View Full Version : NFSv4
digerata
07-17-2008, 01:29 PM
Hi,
I'm finding very little information on using NFSv4 with the NAS appliance. It appears that it is using v3 by default. Is there any documentation for v4 and/or are there any caveats to exporting mounts as v4 to other appliances that have an FS terminal?
Thanks!
PeterNic
07-17-2008, 05:10 PM
Digerata,
I believe the NAS appliance provides only v3 of nfs; the other appliances (like WEBxxx and LINUX) have only v3 clients installed.
I see no reason why v4 will not work (at least as well as it works outside of appliances). Have you had good experience with nfsv4?
If you want to use nfsv4, you will have to branch the NAS appliance and install it there; also, you will have to branch whatever appliances you will connect to it to add the nfsv4 client. We and others on the forums can help you if you hit any issues.
Please post here your experience - I am sure others will want to know as well. We can also consider adding nfsv4 in future versions of the catalog appliances if it is stable and performs well.
Thanks,
-- Peter
digerata
07-21-2008, 08:17 AM
Thanks for the info, Peter.
I actually have no experience with any version of NFS. We are moving an application that typically used GFS as a clustered filesystem. We need reliable, networked file locks, but we don't need the fiber channel that GFS provided. In addition, it has some administration overhead and other costs. We'd rather skip GFS in AppLogic's environment so NFS seemed to be the way to go. NFSv3 is not reliable with multiple clients accessing the same filesets. However, from the NFSv4 specs, it appears that v4 does provide the reliability now.
NFSv4 on *Solaris is stable. On Linux, that was a different story. In my research, I've found these links to help assure us that NFSv4 on Linux is now stable:
http://devresources.linux-foundation.org/dev/nfsv4/site/index.php
http://www.linux.com/feature/138453
http://www.vnunet.com/vnunet/news/2167303/linux-file-system-catches-nfsv4
And a good reference on NFS in general:
http://nfs.sourceforge.net/
I'll definitely let you know how it goes.
PeterNic
07-21-2008, 10:45 AM
digerata,
Thanks for the links!
If you don't care about the Unix-style permissions, you can also try the cifs support -- CIFS has proper concurrent access & locking semantics, similar to local file systems.

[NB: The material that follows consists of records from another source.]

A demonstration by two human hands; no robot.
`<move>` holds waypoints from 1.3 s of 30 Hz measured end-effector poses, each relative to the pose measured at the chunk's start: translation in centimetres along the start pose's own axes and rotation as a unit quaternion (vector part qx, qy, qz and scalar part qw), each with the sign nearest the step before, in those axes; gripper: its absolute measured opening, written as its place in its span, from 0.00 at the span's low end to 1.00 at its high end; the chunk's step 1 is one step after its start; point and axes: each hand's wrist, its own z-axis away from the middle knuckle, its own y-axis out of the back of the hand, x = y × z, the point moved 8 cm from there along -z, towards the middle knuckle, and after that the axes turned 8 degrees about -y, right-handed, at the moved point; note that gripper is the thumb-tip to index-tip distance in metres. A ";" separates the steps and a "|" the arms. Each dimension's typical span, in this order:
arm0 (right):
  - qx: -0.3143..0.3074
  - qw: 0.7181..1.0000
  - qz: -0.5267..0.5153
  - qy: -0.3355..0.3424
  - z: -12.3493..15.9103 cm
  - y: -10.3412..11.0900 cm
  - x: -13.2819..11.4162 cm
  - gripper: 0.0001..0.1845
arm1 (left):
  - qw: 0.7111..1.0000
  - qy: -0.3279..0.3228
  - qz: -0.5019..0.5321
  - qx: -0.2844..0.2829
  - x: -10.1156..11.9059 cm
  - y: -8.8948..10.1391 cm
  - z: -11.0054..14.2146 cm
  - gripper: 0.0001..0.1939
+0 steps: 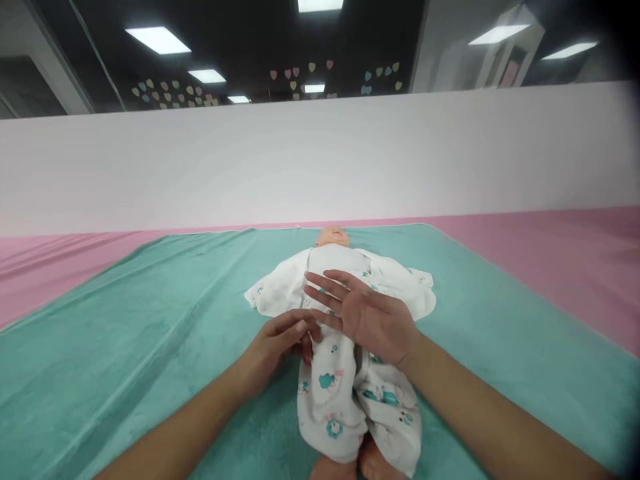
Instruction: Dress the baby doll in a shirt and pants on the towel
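Note:
A baby doll (333, 236) lies on its back, with its head at the far end and its bare feet toward me. It wears a white top (285, 283) with wide sleeves spread to both sides and white trousers (327, 383) printed with teal figures. My right hand (373, 320) hovers over the doll's middle, palm turned up and fingers spread, holding nothing. Beside the waist of the trousers is my left hand (283, 343), its fingers loosely bent and apart, nothing visible in them. Whether its fingertips touch the cloth is hard to tell.
Beneath the doll a teal blanket (150, 333) covers a pink surface (560, 267). A low white wall (320, 163) runs along the back. Above it, dark glass carries heart-shaped stickers (175, 93) and reflections of ceiling lights.

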 end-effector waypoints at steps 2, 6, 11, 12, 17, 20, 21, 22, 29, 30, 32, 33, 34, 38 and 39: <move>-0.004 1.000 -0.001 -0.019 -0.2 -0.4 0.7 0.17 | 1.000 0.001 -0.004 -0.004 -0.2 0.1 0.2 0.13; 0.010 0.999 0.005 -0.040 -0.4 -0.1 1.4 0.18 | 1.000 -0.002 0.008 -0.013 0.2 -0.5 0.2 0.13; 0.024 0.997 0.043 -0.062 -0.5 0.5 1.9 0.19 | 1.000 0.024 -0.002 -0.011 0.2 -0.8 0.6 0.13; 0.027 0.996 0.054 -0.067 -0.5 0.6 2.0 0.19 | 1.000 0.029 -0.005 -0.008 0.1 -0.8 0.7 0.13; 0.042 0.992 0.086 -0.088 -0.5 0.9 2.7 0.15 | 0.999 0.039 -0.017 -0.010 -0.3 -1.1 0.8 0.11; 0.052 0.990 0.095 -0.088 -0.4 1.2 2.9 0.11 | 0.998 0.030 -0.044 -0.015 0.0 -1.3 0.8 0.10; 0.057 0.990 0.098 -0.087 -0.4 1.2 2.9 0.10 | 0.998 0.023 -0.062 -0.018 0.1 -1.4 0.8 0.10; 0.060 0.989 0.101 -0.089 -0.4 1.3 2.9 0.09 | 0.996 0.015 -0.083 -0.022 0.3 -1.4 0.8 0.10; 0.069 0.988 0.105 -0.094 -0.3 1.4 3.0 0.08 | 0.946 -0.114 -0.302 -0.020 2.8 -2.4 1.3 0.05; 0.067 0.988 0.109 -0.089 -0.3 1.4 2.9 0.08 | 0.933 -0.141 -0.332 -0.014 3.2 -2.6 1.5 0.04; 0.063 0.987 0.120 -0.085 -0.3 1.3 2.8 0.08 | 0.912 -0.172 -0.371 -0.016 3.7 -3.1 1.8 0.03; 0.061 0.987 0.124 -0.083 -0.3 1.3 2.8 0.08 | 0.908 -0.175 -0.380 -0.021 3.7 -3.3 2.0 0.03; 0.060 0.987 0.127 -0.081 -0.3 1.3 2.8 0.07 | 0.908 -0.173 -0.382 -0.022 3.7 -3.4 2.0 0.03; 0.064 0.987 0.124 -0.076 -0.2 1.4 2.7 0.07 | 0.942 -0.118 -0.313 0.003 2.8 -2.5 2.0 0.05; 0.067 0.987 0.123 -0.076 -0.2 1.5 2.8 0.07 | 0.957 -0.092 -0.274 0.014 2.4 -2.2 1.9 0.06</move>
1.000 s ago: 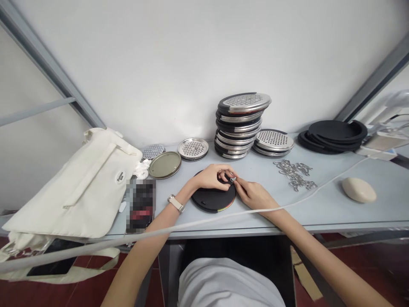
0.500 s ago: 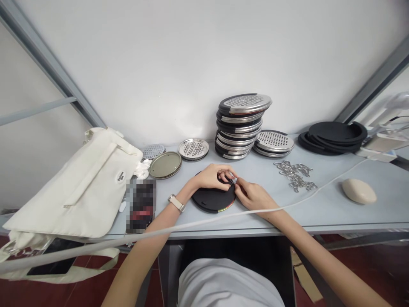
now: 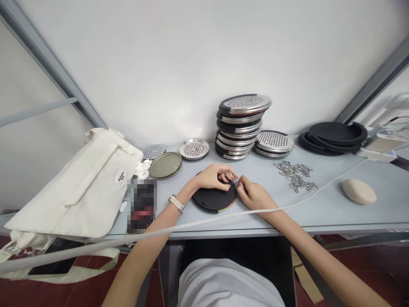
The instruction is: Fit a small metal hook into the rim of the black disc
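Observation:
A black round holder point(image 3: 212, 198) lies flat on the table in front of me, with red, yellow and green plate edges showing along its near right rim. My left hand point(image 3: 217, 175) reaches over its far side, thumb and fingers curled in at the far right rim. My right hand point(image 3: 252, 192) is closed in a pinch just beside that rim. A small shiny metal piece shows between the two hands, at the right fingertips; it looks like a metal clip, though the fingers hide most of it. To the right lies a pile of metal clips point(image 3: 298, 175).
Behind stand a tall stack of round grater plates in black holders point(image 3: 241, 130), a lower grater stack point(image 3: 274, 145) and black holders point(image 3: 335, 136). Left are a silver grater plate point(image 3: 193, 149), olive discs point(image 3: 165, 165) and a white bag point(image 3: 79, 187). A white cable point(image 3: 204, 221) crosses in front.
My right hand has shifted slightly right, away from the holder's rim, fingers still pinched. My left hand and the holder stay nearly in place.

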`<state>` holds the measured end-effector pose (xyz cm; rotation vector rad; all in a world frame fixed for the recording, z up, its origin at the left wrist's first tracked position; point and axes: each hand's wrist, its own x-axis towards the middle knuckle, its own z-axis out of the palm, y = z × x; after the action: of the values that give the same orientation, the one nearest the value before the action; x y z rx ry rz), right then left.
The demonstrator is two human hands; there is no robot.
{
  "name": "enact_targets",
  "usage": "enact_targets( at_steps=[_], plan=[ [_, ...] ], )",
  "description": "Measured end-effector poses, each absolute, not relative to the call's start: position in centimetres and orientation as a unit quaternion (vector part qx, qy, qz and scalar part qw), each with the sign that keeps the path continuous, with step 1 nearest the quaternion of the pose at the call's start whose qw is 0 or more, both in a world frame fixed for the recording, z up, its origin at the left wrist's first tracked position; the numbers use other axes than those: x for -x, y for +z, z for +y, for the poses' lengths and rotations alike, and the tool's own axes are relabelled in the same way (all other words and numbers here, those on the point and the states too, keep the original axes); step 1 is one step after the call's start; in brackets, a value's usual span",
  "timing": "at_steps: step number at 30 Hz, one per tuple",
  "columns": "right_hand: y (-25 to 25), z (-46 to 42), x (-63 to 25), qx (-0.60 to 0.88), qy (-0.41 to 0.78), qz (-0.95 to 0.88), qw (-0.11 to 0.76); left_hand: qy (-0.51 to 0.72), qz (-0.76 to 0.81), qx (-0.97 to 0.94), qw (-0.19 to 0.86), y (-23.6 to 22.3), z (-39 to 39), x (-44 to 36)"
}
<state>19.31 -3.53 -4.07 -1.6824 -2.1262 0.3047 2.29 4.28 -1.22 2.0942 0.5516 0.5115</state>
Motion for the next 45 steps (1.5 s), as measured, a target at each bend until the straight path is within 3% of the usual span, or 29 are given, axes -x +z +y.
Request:
enact_targets(
  at_steps=[45],
  plan=[
    [-3.58, -3.64, -19.78, 0.549, 0.145, -0.796, 0.209, 0.207, 0.224, -0.847, 0.435, -1.14, 4.13, -2.33]
  ],
)
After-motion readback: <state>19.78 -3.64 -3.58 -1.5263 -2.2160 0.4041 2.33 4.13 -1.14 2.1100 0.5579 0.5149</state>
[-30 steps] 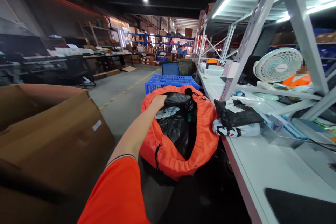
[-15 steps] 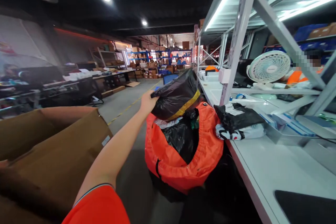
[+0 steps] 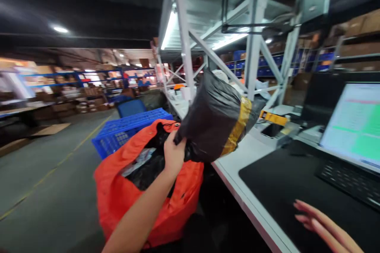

In any case, if you are interested in exploring NFSv4, please do; let us know if we can help.
Regards,
-- Peter
digerata
07-22-2008, 09:05 AM
To my understanding, CIFS locking is not reliable in the event of a network or server failure. This is due to the state of a client being maintained by the use of TCP connections. If the TCP connection is broken, state is lost. Here is a link that goes into more detail:
http://blogs.netapp.com/eislers_nfs_blog/2008/07/part-ii-since-n.html
(Of course, it is a NetApp employee, so the article might come with a bit of bias. However, the technical details seem to back it up.)
We aren't basing our decision on Unix-style permissions as our application is the only user accessing the filesystem. If you have seen other information about CIFS reliability, we would definitely consider it.
Thanks!
PeterNic
07-22-2008, 09:40 AM
digerata,
Yes, this is correct, vendor bias notwithstanding :)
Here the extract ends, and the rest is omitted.